[What to do] Shown below is a listing with pictures; reproduce exactly, and only, the lines between the ones containing "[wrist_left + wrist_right" and "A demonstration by", inclusive, leaving the pictures out.

[Data provided]
==*==

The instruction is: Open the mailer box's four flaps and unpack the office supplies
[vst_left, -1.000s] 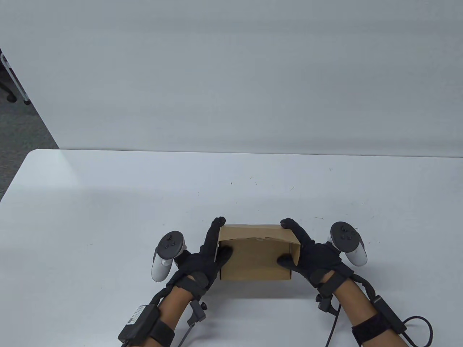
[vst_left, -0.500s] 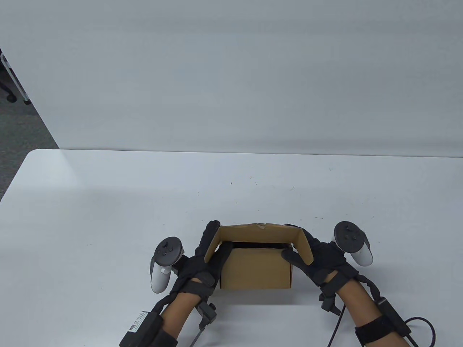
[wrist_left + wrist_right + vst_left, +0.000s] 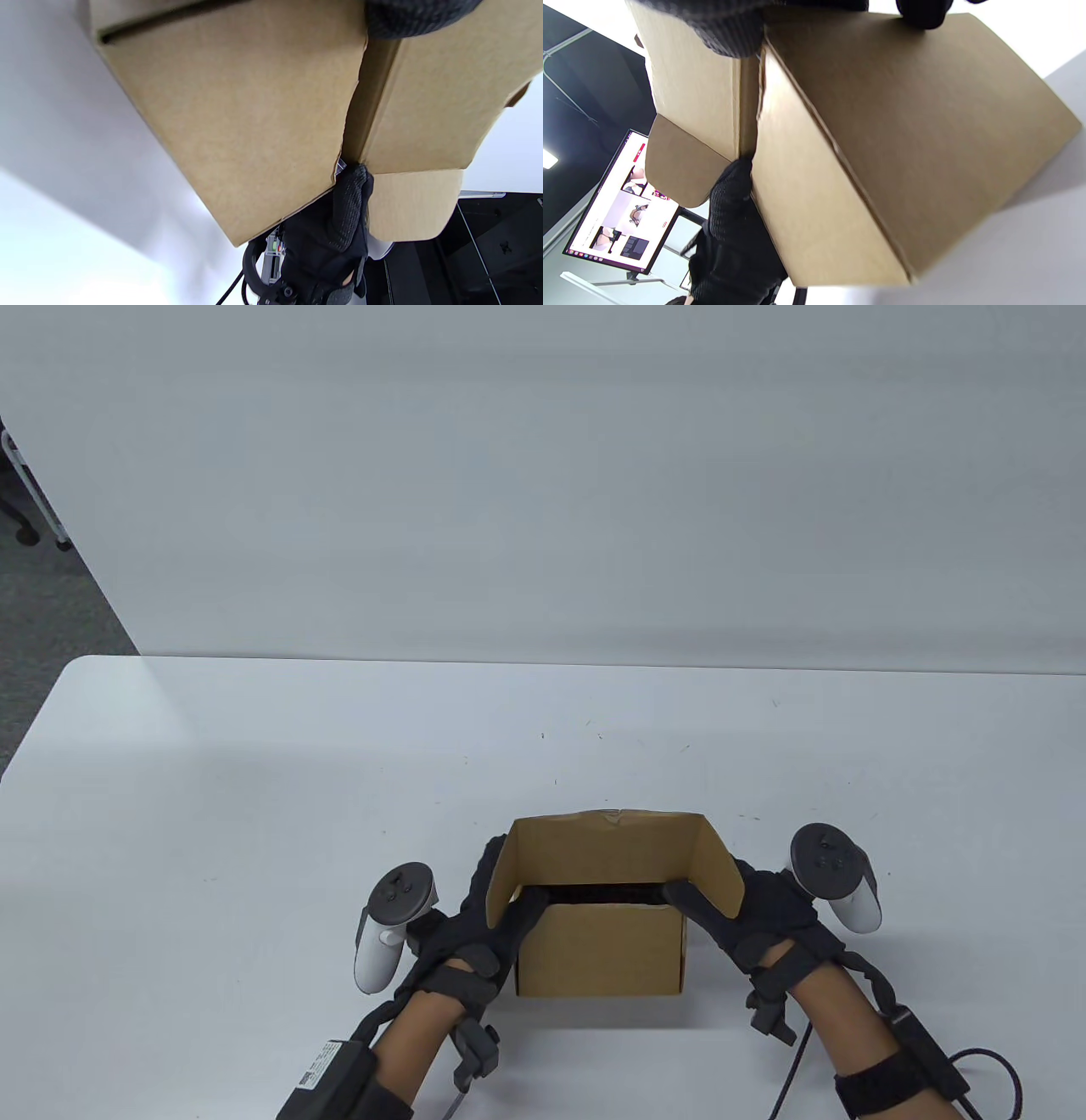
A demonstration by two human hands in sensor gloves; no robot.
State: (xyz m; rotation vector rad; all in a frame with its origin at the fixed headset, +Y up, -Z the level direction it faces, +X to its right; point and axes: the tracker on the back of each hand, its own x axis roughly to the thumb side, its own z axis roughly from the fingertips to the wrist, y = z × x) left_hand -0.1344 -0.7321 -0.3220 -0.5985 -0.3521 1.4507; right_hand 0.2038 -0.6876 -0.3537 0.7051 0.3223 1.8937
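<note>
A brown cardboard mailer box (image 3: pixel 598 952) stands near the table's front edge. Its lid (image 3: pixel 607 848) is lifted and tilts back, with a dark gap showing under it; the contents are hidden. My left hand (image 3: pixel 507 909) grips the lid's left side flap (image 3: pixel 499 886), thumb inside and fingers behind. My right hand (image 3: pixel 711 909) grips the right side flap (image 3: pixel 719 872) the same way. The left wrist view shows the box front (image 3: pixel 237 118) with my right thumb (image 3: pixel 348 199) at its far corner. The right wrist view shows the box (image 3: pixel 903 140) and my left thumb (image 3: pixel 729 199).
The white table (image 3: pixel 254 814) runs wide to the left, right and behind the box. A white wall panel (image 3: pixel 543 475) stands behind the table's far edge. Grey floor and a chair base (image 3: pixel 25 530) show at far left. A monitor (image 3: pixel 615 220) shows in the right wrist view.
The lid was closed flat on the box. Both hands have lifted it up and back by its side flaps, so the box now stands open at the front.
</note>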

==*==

[Solution for this task]
[wrist_left + wrist_right + vst_left, +0.000s] 
A demonstration by two human hands in sensor gloves; no robot.

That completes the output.